Exercise aim ▸ Word for word, reproduce the listing that follows, excluding any pictures it contains.

Recorded information ▸

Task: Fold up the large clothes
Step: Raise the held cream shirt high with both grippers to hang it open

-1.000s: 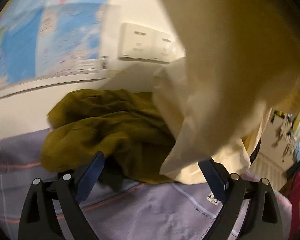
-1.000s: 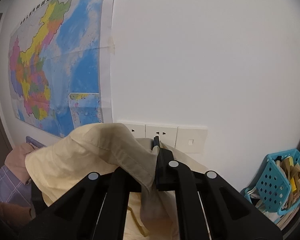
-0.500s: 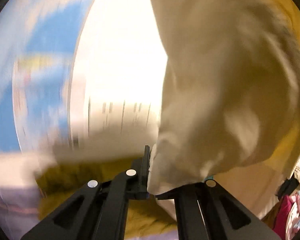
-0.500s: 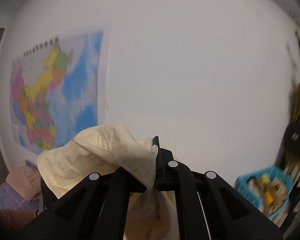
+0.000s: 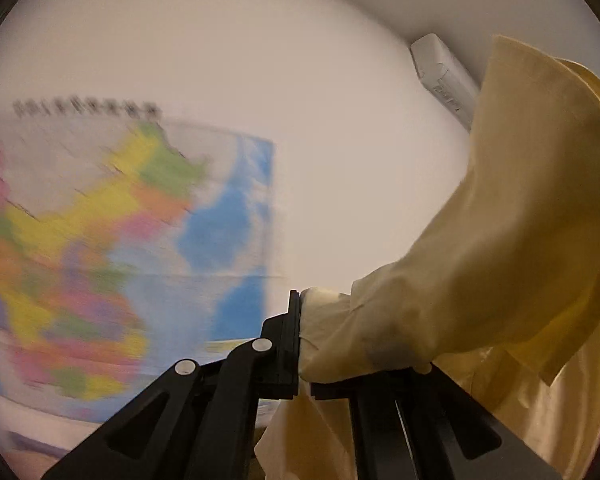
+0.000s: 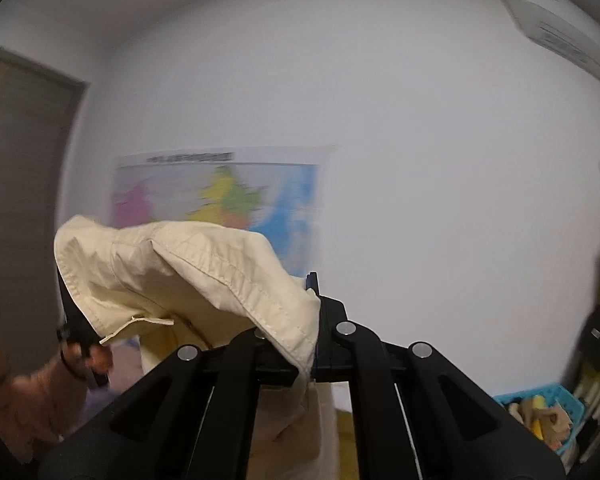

Task result ▸
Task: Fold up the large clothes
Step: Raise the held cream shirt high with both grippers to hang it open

-1.000s: 
-1.000s: 
-0.500s: 
-0.500s: 
+0.000s: 
+0.000s: 

Nothing more is needed for this answer.